── Collected material ──

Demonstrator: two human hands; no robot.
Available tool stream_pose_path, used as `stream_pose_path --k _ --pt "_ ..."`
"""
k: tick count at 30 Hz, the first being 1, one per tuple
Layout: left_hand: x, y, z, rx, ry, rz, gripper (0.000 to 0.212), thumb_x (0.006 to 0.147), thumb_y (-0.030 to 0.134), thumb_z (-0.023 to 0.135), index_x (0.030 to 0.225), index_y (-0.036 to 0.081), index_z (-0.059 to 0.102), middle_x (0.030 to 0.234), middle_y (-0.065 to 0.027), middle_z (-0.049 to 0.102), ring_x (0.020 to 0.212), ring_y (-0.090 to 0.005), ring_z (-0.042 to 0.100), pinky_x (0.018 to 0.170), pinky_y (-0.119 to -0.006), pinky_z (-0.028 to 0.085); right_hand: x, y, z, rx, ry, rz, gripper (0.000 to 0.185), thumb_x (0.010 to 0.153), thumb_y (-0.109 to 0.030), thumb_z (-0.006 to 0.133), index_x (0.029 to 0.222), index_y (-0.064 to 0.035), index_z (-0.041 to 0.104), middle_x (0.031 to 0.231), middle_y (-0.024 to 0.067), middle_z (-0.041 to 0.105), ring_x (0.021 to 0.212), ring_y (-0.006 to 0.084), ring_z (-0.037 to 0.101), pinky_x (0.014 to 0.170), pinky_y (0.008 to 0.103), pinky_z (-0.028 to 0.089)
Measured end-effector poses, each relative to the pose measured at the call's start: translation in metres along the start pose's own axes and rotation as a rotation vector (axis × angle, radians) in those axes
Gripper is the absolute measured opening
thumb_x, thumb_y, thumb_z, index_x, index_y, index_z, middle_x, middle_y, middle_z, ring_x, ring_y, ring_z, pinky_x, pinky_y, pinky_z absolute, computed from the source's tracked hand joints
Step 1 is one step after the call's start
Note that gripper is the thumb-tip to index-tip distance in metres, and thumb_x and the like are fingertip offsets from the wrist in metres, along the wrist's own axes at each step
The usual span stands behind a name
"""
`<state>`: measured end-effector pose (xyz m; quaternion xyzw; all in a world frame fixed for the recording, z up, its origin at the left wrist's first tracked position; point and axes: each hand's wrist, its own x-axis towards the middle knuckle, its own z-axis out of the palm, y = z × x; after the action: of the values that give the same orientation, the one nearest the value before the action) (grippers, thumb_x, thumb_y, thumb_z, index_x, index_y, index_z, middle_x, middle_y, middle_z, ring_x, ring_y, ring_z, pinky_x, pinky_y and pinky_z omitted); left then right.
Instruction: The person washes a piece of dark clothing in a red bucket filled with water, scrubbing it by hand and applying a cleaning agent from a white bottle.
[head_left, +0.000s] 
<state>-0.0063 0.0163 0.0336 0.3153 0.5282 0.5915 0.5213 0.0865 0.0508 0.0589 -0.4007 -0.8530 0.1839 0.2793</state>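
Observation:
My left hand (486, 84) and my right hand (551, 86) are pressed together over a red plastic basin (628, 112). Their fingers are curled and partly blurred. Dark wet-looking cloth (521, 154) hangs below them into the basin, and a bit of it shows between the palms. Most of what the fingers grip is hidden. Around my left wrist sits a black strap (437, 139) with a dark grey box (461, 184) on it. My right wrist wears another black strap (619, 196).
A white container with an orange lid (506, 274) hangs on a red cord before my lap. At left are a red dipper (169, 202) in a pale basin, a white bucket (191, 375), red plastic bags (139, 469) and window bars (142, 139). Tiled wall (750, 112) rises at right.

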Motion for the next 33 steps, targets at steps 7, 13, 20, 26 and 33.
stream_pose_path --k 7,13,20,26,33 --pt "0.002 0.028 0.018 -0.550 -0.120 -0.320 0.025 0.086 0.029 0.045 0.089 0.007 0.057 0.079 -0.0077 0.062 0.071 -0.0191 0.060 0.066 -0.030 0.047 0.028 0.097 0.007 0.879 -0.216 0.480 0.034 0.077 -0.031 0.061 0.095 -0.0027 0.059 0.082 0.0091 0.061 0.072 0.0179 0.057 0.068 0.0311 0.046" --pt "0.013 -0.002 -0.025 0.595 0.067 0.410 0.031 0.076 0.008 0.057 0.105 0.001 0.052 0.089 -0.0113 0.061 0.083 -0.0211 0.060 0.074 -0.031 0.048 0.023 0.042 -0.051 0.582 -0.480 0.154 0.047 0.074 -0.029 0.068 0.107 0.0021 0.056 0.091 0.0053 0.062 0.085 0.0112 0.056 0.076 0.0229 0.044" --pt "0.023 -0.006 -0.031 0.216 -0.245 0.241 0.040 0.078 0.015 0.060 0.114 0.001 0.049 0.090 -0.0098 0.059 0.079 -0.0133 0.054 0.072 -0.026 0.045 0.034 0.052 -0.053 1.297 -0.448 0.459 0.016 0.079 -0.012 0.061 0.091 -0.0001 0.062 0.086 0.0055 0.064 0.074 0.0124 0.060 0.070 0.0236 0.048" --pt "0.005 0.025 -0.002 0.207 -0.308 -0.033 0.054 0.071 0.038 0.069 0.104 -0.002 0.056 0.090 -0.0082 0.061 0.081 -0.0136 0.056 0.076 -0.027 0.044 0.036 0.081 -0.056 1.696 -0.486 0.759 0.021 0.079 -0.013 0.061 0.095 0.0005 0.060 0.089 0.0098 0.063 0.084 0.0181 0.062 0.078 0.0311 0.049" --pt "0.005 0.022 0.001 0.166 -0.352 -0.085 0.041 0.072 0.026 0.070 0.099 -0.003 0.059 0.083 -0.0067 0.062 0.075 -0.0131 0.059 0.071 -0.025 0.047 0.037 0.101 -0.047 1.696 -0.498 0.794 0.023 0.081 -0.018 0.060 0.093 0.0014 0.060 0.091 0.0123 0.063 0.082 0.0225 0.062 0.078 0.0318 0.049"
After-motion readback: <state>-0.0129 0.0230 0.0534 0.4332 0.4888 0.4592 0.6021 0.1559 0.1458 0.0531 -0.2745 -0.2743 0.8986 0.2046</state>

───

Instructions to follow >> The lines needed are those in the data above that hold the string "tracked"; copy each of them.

Reply >>
thumb_x, thumb_y, thumb_z, index_x, index_y, index_z, middle_x, middle_y, middle_z, ring_x, ring_y, ring_z, pinky_x, pinky_y, pinky_z absolute, computed from the source's tracked hand joints
`<state>`: measured end-effector pose (xyz m; quaternion xyzw; all in a world frame fixed for the recording, z up, its origin at the left wrist's first tracked position; point and axes: each hand's wrist, its own x-axis towards the middle knuckle, its own z-axis out of the palm, y = z × x; after the action: of the values that give the same orientation, the one nearest the value before the action) (grippers, thumb_x, thumb_y, thumb_z, index_x, index_y, index_z, middle_x, middle_y, middle_z, ring_x, ring_y, ring_z, pinky_x, pinky_y and pinky_z omitted); left then right.

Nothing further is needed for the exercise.